Another interesting point is that the rules still apply if your individual interest in a more expensive asset falls under $300. For example, if you jointly own a property with your partner 50/50, you could each claim an immediate deduction for any assets costing less than $600. This is because your individual shares would be below $300.

Low-Value Pool

You can allocate low-cost assets and low-value assets in regards to a low-value pool. These assets are claimed at 18.75% in the first year of ownership and 37.5% in every year after that.

Low-cost assets refer to all depreciating items that cost less than $1,000 at the end of the income year in which you began using it or had it installed ready for use for a taxable purpose.

A low-value asset is different. It is a depreciating asset if, on July 1 (for the current year), it had already been written off to less than $1,000 under the diminishing value method.

Once you have created a low-value pool and allocated low-cost assets to it, you must pool all other low-cost assets you have from that time onwards. It is important to note that this same rule does not apply to low-value assets.

Maximizing Your Depreciation

Claiming property plant and equipment depreciation can be pretty complicated. The purpose of understanding these deductions is so that an investor can ensure they are not paying more tax than they need to.
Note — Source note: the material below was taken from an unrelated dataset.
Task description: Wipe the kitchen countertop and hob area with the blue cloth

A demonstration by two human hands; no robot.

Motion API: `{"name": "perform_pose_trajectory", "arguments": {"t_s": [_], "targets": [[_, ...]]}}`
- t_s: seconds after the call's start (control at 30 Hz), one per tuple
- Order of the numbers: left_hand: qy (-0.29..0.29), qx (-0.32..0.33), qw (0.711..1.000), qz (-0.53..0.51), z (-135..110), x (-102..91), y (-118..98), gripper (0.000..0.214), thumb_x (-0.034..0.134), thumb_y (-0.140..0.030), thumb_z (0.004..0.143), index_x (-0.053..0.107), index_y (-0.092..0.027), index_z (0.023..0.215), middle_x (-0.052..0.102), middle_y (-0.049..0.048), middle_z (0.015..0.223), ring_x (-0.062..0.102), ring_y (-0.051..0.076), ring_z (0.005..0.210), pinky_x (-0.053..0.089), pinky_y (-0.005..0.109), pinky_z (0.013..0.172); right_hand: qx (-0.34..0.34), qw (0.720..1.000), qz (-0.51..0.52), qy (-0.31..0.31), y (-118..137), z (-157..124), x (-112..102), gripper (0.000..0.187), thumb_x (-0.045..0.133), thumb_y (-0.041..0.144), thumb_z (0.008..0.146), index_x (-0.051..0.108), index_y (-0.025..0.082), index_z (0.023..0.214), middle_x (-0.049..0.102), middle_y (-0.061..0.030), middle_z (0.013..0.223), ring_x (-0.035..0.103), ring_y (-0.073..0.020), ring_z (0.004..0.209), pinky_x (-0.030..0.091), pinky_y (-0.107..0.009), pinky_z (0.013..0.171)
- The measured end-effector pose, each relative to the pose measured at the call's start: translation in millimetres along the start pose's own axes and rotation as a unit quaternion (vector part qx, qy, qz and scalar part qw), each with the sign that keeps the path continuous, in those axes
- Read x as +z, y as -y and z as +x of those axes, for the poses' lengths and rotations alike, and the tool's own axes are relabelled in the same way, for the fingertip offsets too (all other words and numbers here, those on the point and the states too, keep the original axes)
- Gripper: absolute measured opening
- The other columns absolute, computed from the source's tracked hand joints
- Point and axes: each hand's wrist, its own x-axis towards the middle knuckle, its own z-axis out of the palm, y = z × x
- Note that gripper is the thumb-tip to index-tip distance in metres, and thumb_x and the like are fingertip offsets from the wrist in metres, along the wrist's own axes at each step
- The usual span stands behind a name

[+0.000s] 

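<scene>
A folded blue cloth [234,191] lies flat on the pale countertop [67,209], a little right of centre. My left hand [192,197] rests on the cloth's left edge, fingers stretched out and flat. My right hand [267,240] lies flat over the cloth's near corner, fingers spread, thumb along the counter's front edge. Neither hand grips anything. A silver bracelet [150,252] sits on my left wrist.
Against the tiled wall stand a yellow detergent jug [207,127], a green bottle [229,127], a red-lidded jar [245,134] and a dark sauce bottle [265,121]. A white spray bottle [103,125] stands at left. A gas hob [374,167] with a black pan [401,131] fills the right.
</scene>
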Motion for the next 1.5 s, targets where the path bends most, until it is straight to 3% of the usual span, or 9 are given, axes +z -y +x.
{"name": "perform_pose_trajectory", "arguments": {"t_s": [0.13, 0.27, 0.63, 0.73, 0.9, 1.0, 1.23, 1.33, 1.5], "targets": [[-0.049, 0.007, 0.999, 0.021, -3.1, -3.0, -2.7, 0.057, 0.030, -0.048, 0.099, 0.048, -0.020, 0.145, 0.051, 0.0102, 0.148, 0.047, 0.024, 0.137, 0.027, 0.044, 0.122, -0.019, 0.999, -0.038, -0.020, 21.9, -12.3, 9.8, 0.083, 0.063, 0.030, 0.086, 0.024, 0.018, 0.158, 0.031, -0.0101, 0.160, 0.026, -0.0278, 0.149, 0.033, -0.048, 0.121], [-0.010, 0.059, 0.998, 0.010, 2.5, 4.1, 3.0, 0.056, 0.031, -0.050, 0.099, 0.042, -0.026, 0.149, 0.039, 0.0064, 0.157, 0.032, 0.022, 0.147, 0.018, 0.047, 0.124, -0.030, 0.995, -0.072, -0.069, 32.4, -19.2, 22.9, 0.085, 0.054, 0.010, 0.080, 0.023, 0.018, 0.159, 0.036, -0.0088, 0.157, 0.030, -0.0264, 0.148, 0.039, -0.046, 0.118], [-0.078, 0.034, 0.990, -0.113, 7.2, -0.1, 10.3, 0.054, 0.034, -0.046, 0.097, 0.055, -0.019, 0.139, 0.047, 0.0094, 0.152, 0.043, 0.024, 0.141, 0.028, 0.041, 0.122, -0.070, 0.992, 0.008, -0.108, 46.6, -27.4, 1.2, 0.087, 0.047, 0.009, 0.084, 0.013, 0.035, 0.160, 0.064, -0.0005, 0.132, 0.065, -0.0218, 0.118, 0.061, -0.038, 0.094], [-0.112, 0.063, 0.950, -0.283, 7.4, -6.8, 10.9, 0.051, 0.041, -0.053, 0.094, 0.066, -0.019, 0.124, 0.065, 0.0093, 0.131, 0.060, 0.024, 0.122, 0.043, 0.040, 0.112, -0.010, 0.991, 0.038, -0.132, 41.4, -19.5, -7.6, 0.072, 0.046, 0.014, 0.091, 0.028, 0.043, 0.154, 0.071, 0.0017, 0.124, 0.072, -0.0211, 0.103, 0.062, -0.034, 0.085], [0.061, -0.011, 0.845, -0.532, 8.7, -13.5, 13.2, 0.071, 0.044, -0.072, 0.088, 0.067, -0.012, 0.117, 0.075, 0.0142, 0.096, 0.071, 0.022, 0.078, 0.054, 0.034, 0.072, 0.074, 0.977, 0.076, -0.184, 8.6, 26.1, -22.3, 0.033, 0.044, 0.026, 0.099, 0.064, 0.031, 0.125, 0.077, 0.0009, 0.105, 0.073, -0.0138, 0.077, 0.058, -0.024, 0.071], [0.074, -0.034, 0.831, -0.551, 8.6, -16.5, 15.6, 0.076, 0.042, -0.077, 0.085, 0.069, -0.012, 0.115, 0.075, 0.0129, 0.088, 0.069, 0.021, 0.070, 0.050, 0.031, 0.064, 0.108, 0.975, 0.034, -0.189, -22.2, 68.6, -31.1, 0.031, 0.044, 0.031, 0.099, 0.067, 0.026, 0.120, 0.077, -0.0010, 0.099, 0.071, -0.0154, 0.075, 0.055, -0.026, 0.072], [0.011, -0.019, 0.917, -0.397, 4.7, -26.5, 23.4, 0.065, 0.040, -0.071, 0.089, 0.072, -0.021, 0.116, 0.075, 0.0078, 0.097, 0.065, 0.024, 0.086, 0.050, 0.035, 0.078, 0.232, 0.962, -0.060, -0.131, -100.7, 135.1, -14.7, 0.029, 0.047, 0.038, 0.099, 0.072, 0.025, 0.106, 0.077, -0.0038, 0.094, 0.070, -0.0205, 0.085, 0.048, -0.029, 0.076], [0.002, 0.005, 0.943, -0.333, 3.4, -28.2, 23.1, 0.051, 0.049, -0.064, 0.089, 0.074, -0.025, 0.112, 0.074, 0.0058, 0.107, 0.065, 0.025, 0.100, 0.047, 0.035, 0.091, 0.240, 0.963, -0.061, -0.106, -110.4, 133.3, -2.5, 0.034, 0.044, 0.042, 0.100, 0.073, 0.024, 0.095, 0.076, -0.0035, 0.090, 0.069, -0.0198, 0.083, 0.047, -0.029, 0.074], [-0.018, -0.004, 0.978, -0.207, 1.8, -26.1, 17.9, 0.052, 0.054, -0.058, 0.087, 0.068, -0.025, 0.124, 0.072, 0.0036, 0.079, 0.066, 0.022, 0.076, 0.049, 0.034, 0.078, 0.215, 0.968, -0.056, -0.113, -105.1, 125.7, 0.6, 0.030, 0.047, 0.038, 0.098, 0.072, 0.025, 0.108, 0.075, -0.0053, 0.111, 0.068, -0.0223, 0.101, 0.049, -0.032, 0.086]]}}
It is advisable to use a quantity surveyor to assist with depreciation claims. Quantity surveyors are capable of giving accurate assessments regarding the value of assets in the construction industry.

They can provide complete reports on claimable depreciation rates of plant and equipment. An accountant can then use this report to make your tax return claim.

At Washington Brown, we can produce reports for plant and equipment, as well as the property itself. We have several ways in which we can get the most out of your depreciation:

What happens if you no longer use the property plant and equipment?

If you have items that you no longer use or have disposed of, then a balancing adjustment event will occur. A balancing adjustment means you need to work out an amount to include in your assessable income. If you do not do this, you will not be able to claim this in your deductions.

A balancing adjustment event will occur if any of the below happen;
• There is an alteration in the holding or interests of an asset that was meant to become a partnership asset
• You stop holding the asset, e.g. the asset is sold or lost
• You stop using the asset

The balancing adjustment amount is worked out by comparing the asset’s termination value and its adjustable value at the time of the balancing adjustment event.